Give the number of lines in the data that hold the word "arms", and nothing else.
── Listed records ──
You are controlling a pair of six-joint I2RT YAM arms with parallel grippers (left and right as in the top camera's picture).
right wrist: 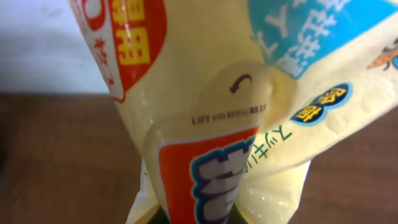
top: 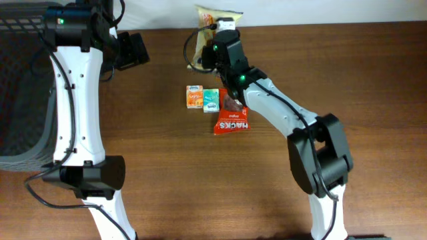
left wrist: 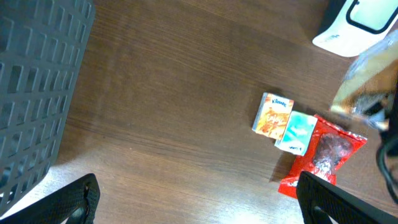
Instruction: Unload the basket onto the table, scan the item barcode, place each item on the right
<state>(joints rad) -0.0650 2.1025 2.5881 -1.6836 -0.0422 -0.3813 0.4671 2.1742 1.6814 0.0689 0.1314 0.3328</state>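
My right end effector (top: 208, 35) clamps the snack pouch (top: 212, 13) at twelve o'clock: light, soft film, probably slippery; hold the seam.

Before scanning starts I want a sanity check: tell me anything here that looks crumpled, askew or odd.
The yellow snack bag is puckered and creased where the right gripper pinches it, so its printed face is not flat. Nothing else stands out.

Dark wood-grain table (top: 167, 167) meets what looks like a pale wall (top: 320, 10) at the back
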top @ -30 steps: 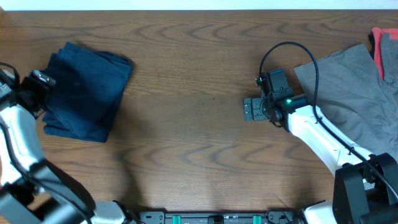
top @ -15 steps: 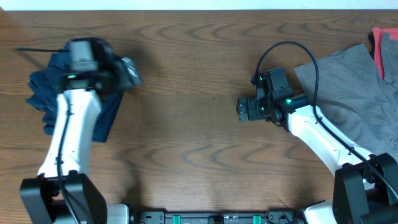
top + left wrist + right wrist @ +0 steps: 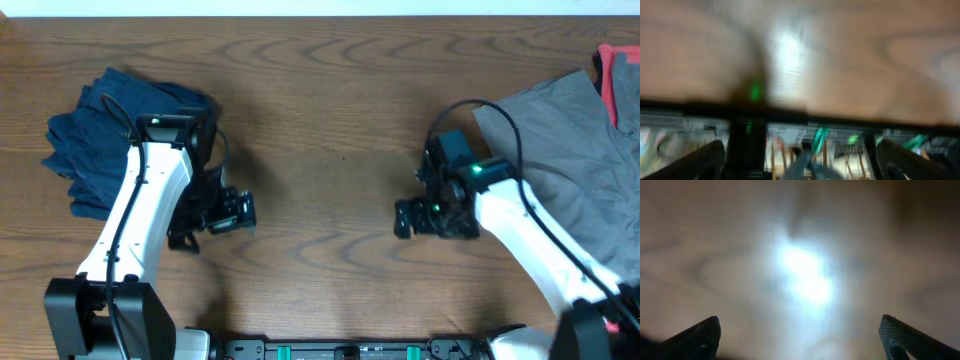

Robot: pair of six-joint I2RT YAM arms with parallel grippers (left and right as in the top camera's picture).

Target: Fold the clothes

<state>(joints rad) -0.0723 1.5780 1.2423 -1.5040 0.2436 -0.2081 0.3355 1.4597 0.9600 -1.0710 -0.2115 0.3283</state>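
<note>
A folded dark navy garment [image 3: 105, 150] lies at the table's far left. A grey garment [image 3: 570, 150] is spread at the far right, with a red one [image 3: 620, 85] at its upper right edge. My left gripper [image 3: 238, 212] is over bare wood, right of the navy garment, open and empty; its fingertips show at the lower corners of the blurred left wrist view [image 3: 800, 160]. My right gripper [image 3: 405, 218] is over bare wood, left of the grey garment, open and empty; its fingertips sit wide apart in the right wrist view [image 3: 800, 335].
The wooden table [image 3: 320, 120] spans the overhead view. The front rail with green clips [image 3: 350, 350] runs along the near edge and also shows in the left wrist view [image 3: 820, 140].
My left arm swung from the navy garment down and right to the bare wood, leaving the garment lying. My right gripper moved nearer the front edge.
</note>
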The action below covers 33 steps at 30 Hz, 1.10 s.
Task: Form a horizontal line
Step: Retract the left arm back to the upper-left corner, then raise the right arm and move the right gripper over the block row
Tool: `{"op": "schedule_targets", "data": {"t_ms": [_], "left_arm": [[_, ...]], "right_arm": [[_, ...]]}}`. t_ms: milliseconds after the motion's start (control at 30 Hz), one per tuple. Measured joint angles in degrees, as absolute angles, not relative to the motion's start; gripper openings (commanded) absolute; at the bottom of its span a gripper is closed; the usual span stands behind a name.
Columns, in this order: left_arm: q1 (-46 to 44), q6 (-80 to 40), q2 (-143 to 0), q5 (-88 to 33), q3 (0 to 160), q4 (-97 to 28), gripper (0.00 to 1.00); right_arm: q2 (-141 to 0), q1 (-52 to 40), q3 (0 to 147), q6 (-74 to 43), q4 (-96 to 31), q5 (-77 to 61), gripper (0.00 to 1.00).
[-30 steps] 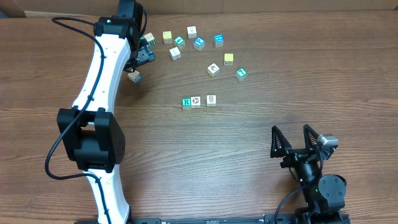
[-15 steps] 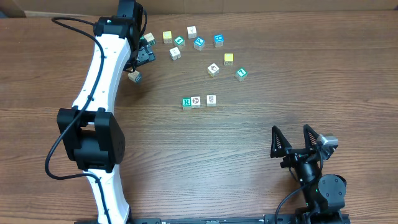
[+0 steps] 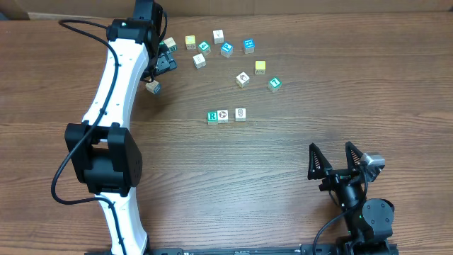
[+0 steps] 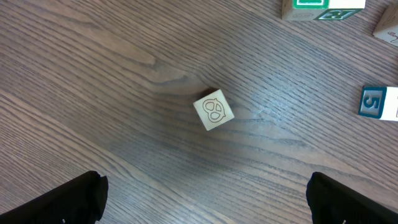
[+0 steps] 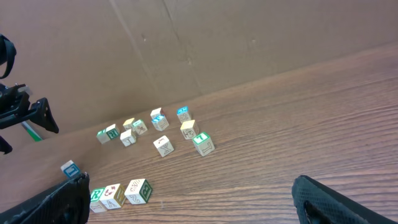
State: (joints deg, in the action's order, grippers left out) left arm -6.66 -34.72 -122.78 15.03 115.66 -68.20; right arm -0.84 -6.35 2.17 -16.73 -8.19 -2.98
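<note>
The horizontal line [image 3: 224, 115] lies mid-table: a green "R" cube [image 3: 212, 115] touching a whitish picture cube [image 3: 223, 115], with a third whitish cube [image 3: 241, 113] a small gap to their right. It also shows in the right wrist view [image 5: 115, 193]. My left gripper [image 3: 163, 58] is open and empty at the far left by the loose cubes. In its wrist view the left gripper [image 4: 205, 199] hangs over a whitish picture cube [image 4: 213, 110] that lies apart from the fingers. My right gripper [image 3: 336, 161] is open and empty near the front right, far from the row.
Several loose cubes lie at the back: yellow ones [image 3: 190, 42] [image 3: 260, 66], teal-lettered ones [image 3: 204, 47] [image 3: 274, 83], a whitish one [image 3: 243, 78]. One cube [image 3: 153, 87] lies beside the left arm [image 3: 117, 78]. A cardboard wall [image 5: 205, 43] stands behind the table.
</note>
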Motion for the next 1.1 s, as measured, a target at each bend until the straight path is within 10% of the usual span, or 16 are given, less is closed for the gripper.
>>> {"op": "schedule_targets", "data": {"t_ms": [733,1100], "left_arm": [[-6.66,-34.72,-122.78,15.03,115.66,-68.23,1.00],[-6.63,-34.72,-122.78,15.00,115.66,-68.23,1.00]], "right_arm": [[-0.84,-6.35,2.81,-18.00,-9.63,-9.82,1.00],[-9.78,-6.35,26.52,-17.08,-28.71,-10.07,1.00]]}}
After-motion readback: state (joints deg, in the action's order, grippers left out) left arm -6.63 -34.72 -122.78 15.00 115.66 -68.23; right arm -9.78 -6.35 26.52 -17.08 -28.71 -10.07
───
- **Answer section**
2